The signatories, who included experts in the fields of insects, pollinators, and agroecology, urged nations participating in the UN biodiversity discussions to resist the use of genetic biotechnologies in the natural world.

They said that the science we have now can’t give “reliable and robust” risk assessments for possible harm to other species, like pollinators and the plants, animals, and whole ecosystems that depend on them.

“Pollinating insects are already facing an alarming decline due to external stressors, adding hazardous and unassessed genetic biotechnologies to this fatal mix will aggravate the stress on pollinators and may precipitate their extinction,” the statement read.

As experts warn that a million species are threatened with extinction, the UN discussions in Montreal are entrusted with outlining an ambitious plan for how humanity might live “in harmony with nature” in the next decades.

One of the topics available for discussion focuses explicitly on the possible dangers of genetic engineering, and a resolution on this issue might either result in more regulation or encourage their usage.

Biotech

Unlike GMOs, which introduce an exogenous gene into a plant or animal, modern gene editing methods directly change the genome of a living thing without the addition of extraneous materials.

One such is so-called “gene drive” technology, which employs instruments like CRISPR-Cas9, DNA snipping “scissors” that may add, remove, or modify genes in various ways.

This can make it more likely that an engineered trait will be passed on to more offspring than it would have been by chance over many generations.

The Bill and Melinda Gates Foundation has helped fund a flagship project that has made it possible to try to get rid of malaria.

In 2018, scientists used a gene editing tool to design the extinction of a whole colony of malaria-carrying mosquitoes in a lab.

According to the Pollinis letter, businesses have submitted patent requests outlining the use of gene drive technology to combat “hundreds” of agricultural pests.

A different kind of biotechnology employs “genetic silencing” to prevent certain genetic expressions from occurring in plants or animals.

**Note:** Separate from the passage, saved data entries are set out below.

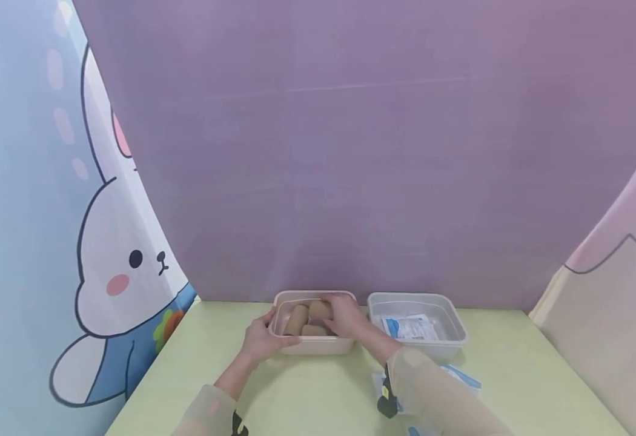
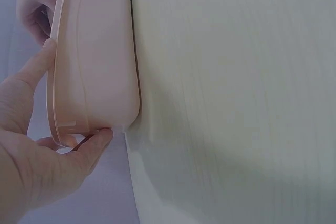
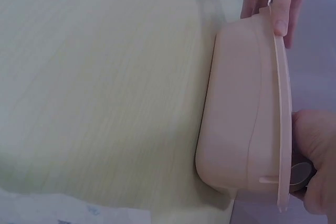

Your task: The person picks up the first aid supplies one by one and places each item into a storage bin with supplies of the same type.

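Observation:
A pale pink plastic bin stands at the back of the table, with several brown cardboard tubes lying in it. My left hand grips the bin's left end, thumb on the near rim and fingers round the side; the left wrist view shows this hand on the corner. Over the bin's right part, my right hand reaches in and holds a tube between thumb and fingers. In the right wrist view a round tube end shows by that hand. Its fingertips are partly hidden.
Right of the pink bin stands a white bin holding blue-and-white packets. More packets lie on the pale green table, partly under my right forearm. A purple cloth backdrop rises directly behind both bins.

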`<state>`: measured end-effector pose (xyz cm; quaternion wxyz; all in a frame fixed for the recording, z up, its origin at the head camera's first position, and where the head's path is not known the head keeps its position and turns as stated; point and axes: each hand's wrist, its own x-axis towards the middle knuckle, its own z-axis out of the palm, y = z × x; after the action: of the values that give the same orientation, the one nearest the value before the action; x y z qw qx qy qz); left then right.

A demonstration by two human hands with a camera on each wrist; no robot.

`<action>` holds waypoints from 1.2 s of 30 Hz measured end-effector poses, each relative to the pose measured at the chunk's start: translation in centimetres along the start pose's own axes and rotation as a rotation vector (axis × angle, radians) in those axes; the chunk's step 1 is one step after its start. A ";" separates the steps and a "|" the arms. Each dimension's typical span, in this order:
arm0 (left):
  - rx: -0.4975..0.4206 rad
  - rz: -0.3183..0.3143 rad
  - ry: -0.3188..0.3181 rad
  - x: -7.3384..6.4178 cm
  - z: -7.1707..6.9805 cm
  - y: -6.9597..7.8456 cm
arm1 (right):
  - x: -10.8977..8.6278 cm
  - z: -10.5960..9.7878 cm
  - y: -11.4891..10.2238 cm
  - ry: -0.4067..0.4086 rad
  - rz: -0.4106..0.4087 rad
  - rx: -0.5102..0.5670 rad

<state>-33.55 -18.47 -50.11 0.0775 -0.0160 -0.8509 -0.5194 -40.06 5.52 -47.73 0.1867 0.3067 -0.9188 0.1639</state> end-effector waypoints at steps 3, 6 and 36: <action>-0.009 0.007 -0.008 -0.1 0.1 0.2 | 0.0 0.2 0.1 -0.013 0.020 -0.035; -0.015 0.004 -0.013 -0.1 0.2 0.2 | 0.0 0.2 0.0 -0.032 0.045 -0.074; 0.055 -0.008 -0.029 0.5 -1.1 -0.5 | -3.8 -7.5 6.8 0.068 0.272 0.133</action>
<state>-34.01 -19.71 -49.94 0.0635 -0.0177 -0.8659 -0.4959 -39.64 15.70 -44.10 0.1730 0.1852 -0.9321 0.2587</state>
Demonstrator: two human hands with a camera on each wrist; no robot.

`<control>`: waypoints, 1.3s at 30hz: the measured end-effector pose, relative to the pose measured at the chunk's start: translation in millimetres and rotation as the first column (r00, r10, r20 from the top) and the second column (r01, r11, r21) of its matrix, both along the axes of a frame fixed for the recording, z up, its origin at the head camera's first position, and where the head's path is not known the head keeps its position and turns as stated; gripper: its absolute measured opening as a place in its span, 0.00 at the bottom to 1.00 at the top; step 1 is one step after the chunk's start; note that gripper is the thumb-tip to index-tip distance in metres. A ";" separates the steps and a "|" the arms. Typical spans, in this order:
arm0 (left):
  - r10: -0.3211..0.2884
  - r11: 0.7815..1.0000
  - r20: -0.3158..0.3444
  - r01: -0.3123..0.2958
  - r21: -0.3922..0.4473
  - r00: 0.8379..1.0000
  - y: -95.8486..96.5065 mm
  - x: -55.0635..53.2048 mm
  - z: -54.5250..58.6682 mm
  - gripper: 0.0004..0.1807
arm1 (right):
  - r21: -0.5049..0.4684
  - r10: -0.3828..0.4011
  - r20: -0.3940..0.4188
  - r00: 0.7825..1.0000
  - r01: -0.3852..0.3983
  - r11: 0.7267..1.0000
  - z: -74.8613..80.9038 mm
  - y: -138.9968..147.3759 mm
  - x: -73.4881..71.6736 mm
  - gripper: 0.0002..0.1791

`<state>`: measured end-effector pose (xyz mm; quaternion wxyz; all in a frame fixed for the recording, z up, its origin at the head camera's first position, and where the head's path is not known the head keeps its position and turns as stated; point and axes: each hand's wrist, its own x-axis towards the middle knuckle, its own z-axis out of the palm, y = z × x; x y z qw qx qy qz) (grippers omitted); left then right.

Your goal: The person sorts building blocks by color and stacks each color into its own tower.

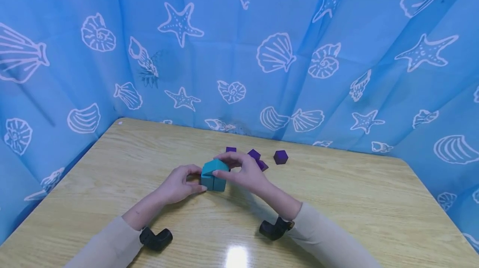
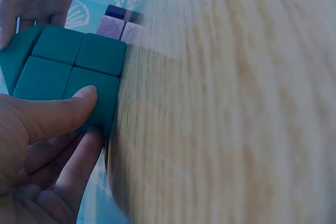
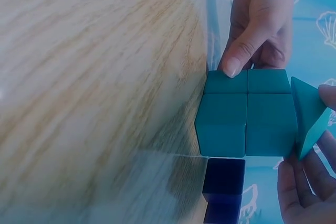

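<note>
A stack of teal cube blocks (image 1: pixel 207 183) stands on the wooden table, its cubes set in rows of two side by side and two high. My left hand (image 1: pixel 181 184) grips the stack low on its left side; in the left wrist view its thumb (image 2: pixel 58 116) lies across a lower cube. At the top, my right hand (image 1: pixel 247 173) pinches a teal triangular block (image 3: pixel 310 114) between thumb and fingers. That block sits tilted on the upper cubes, with a narrow gap along part of its underside in the right wrist view.
Behind the stack and to its right lie several purple blocks, among them a separate one (image 1: pixel 280 157) farthest right. Close behind the teal cubes stand dark purple blocks (image 3: pixel 224 177). A blue shell-patterned curtain (image 1: pixel 232 51) hangs along the back of the table (image 1: pixel 355 201).
</note>
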<state>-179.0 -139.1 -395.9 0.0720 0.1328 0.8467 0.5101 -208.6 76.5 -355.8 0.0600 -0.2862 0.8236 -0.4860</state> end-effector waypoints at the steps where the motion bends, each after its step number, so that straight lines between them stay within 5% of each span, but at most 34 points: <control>1: 0.003 1.000 0.004 -0.003 -0.004 1.000 0.1 0.3 0.0 0.20 | 0.002 -0.003 0.000 1.000 0.003 1.000 -0.3 -0.4 0.7 0.18; 26: 0.001 1.000 -0.027 -0.002 -0.026 1.000 2.3 -2.1 2.0 0.19 | -0.011 0.020 0.029 0.999 -0.020 1.000 -7.9 2.9 0.6 0.19; 39: 0.016 0.998 0.075 -0.020 0.052 0.997 1.1 -1.5 0.1 0.23 | 0.050 -0.010 0.055 0.998 0.008 0.999 -14.8 1.2 3.0 0.23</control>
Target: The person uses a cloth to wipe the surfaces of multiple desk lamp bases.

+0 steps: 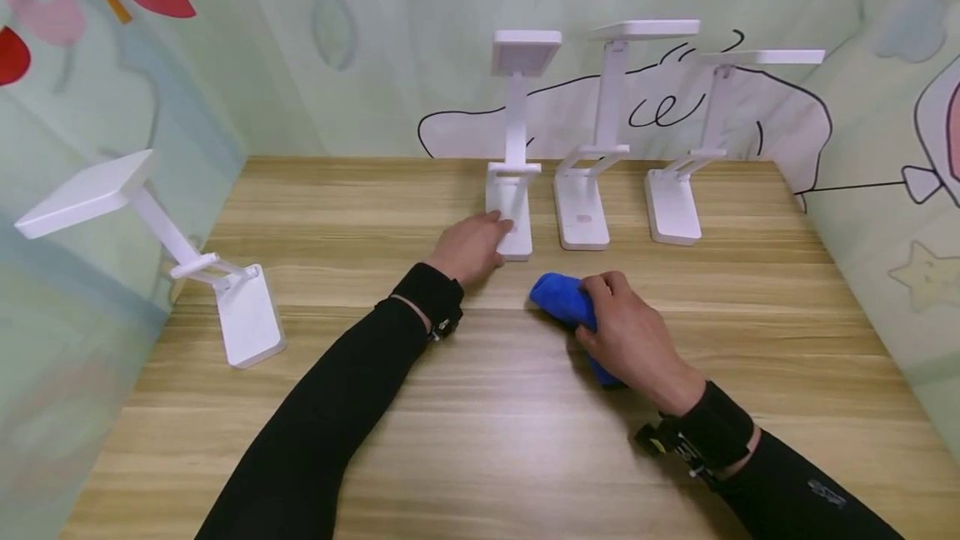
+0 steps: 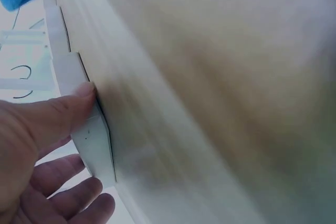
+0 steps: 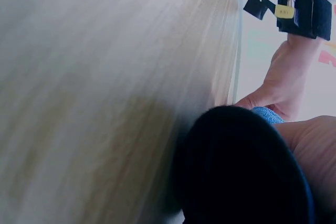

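Observation:
My left hand [image 1: 471, 248] holds the base of a white folding desk lamp [image 1: 515, 127], the leftmost of the row at the back. In the left wrist view the thumb of that hand [image 2: 47, 129] lies against the edge of the lamp base [image 2: 94, 145], with fingers around its far side. A bunched blue cloth [image 1: 564, 300] is gripped in my right hand [image 1: 637, 344], low over the tabletop and in front of the lamps. Up close in the right wrist view, a dark, shadowed bulk hides much of that hand.
Two more white desk lamps, a middle one [image 1: 583, 207] and a right one [image 1: 673, 207], stand beside the held lamp. Another lamp [image 1: 251, 319] stands at the left on the wooden table [image 1: 420, 440]. Printed fabric [image 1: 337, 90] hangs behind and along both sides.

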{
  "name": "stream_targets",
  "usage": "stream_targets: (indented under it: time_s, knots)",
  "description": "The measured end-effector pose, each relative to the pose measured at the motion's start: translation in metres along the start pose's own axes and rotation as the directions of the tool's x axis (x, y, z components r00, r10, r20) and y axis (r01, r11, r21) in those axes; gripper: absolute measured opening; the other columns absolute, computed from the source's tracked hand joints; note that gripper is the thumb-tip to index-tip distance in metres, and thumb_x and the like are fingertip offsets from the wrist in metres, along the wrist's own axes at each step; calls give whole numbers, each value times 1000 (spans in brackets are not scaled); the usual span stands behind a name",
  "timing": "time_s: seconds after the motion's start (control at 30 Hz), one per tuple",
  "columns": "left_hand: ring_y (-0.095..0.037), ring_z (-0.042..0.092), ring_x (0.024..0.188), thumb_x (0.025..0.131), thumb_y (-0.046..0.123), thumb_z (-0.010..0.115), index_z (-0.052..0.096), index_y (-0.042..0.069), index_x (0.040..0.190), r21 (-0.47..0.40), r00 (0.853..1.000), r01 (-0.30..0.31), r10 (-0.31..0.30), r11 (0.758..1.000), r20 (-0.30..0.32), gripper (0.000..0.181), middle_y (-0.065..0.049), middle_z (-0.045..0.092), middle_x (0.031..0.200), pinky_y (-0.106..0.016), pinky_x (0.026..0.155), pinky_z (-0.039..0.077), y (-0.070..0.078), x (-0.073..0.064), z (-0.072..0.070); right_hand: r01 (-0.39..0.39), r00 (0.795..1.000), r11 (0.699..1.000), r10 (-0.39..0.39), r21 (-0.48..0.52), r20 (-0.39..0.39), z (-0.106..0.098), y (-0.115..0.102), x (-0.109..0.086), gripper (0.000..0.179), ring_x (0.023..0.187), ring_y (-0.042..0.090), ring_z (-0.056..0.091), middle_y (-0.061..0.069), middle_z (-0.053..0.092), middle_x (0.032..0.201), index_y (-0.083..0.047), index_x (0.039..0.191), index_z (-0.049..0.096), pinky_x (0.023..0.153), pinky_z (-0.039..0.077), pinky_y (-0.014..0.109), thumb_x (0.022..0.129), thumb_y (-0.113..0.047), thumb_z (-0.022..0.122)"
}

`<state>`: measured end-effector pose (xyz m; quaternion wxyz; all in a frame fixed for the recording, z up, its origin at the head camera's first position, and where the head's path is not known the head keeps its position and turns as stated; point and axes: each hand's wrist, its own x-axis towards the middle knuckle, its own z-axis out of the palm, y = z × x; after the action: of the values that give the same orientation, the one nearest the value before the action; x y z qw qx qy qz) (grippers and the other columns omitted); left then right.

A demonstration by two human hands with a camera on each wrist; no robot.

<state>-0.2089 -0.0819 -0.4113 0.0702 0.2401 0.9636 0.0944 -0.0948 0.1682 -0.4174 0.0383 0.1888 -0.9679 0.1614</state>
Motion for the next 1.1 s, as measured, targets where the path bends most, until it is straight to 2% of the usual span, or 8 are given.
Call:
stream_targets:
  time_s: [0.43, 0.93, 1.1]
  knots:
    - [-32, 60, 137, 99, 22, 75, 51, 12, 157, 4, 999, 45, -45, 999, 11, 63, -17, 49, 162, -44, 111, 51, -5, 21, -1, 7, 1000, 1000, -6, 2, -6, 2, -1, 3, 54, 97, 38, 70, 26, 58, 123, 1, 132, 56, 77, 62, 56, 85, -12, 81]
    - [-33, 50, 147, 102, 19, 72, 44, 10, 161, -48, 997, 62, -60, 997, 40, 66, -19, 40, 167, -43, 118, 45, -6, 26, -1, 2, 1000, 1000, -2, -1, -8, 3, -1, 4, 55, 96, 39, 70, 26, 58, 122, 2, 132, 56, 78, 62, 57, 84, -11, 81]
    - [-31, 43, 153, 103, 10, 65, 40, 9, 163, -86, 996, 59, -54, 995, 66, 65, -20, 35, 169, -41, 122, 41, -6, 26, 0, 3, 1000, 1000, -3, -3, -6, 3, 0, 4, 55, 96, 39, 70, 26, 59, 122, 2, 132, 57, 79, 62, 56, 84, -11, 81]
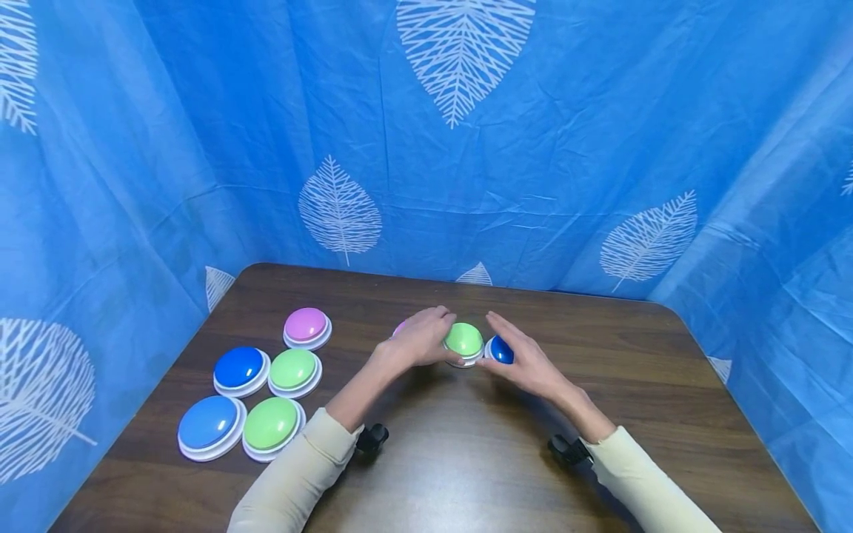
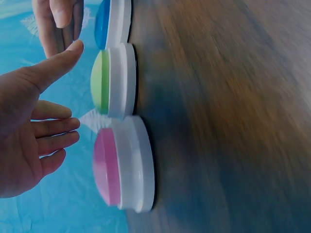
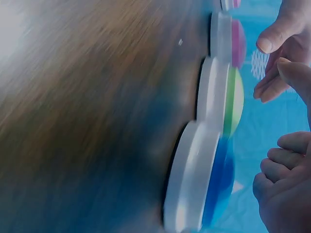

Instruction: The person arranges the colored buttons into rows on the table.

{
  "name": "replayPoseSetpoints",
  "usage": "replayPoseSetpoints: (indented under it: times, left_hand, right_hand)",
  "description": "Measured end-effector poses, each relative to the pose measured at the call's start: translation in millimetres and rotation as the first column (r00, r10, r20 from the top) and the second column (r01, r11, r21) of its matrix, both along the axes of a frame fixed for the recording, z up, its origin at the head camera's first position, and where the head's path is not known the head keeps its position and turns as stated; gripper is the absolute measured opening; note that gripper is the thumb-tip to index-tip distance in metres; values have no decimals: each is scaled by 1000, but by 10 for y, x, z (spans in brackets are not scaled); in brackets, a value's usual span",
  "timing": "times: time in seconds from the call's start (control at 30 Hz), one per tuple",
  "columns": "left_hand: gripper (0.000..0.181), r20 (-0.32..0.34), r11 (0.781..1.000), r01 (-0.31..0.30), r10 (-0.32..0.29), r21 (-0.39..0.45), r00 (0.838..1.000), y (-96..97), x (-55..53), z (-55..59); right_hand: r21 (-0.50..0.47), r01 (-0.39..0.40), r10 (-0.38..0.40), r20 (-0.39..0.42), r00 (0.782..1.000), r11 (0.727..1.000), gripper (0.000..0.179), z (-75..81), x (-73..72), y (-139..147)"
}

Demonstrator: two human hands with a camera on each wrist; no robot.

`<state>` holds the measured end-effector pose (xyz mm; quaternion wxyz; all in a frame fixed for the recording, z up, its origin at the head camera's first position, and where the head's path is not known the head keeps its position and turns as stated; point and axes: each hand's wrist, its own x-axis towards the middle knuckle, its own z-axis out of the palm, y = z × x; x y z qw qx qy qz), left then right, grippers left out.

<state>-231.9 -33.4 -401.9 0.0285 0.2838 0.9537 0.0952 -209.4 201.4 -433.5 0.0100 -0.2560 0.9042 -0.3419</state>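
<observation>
In the head view, a row of round push buttons with white bases stands near the table's far side: a mostly hidden pink button, a green button and a dark blue button. My left hand hovers over the pink button, fingers extended and thumb out toward the green one. My right hand is above the blue button, partly covering it, thumb and fingers spread apart. Both wrist views show the hands raised off the domes, holding nothing.
To the left on the brown wooden table are more buttons: a pink button, a dark blue button, a lighter blue button, and two green buttons, one nearer. A blue leaf-patterned curtain hangs behind the table.
</observation>
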Motion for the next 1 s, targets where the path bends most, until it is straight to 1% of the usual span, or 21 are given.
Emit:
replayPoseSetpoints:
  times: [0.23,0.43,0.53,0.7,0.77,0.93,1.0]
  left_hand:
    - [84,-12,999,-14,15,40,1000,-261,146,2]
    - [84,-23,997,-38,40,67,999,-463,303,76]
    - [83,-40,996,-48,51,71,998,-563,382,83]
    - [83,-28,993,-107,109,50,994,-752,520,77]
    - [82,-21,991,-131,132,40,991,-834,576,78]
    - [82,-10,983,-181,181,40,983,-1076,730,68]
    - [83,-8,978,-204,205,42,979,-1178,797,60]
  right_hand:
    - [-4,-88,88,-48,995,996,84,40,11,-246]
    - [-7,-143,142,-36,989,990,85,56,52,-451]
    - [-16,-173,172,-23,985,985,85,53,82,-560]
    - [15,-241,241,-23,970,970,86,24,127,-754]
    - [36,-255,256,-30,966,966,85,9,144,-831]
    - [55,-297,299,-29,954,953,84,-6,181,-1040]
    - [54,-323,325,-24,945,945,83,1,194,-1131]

This would enable the eradication of agricultural pests like fruit flies and the Colorado potato beetle, which obliterate potato harvests.

The Pollinis statement urged the matter to be “urgently addressed at the international level” and noted that some of these biotechnologies had already been given approval for usage in various regions of the world.

Out in the wild?

Advocates of these biotechnologies seek to move the experiments out of the laboratory and into the wild.

Only the insect-resistant MON810 corn from Monsanto is permitted for growing in Europe.

But in countries like the United States, Canada, Argentina, Brazil, Japan, and India, among others, a far more accommodating environment favors biotech goods.

The European Food Safety Authority’s GMO specialist and University of Aix-Marseille biology professor Christophe Robaglia stated the EU’s restrictions on these biotechnologies were essentially “obsolete.”

He claimed that some of these so-called novel breeding methods may “improve” plants when used on them by making them more drought-tolerant or resistant to viruses.

The International Union for Conservation of Nature (IUCN) approved a resolution in September 2021 at a conference highlighting the need of the “precautionary principle” in relation to synthetic biology.

The Pollinis statement is most worried about using these methods on insects that don’t only live in one place.

It was especially concerned about “gene transfer” across species.

This is the danger that pest alterations might perhaps infect the genomes of non-target species, potentially causing a chain reaction that would destabilize other species.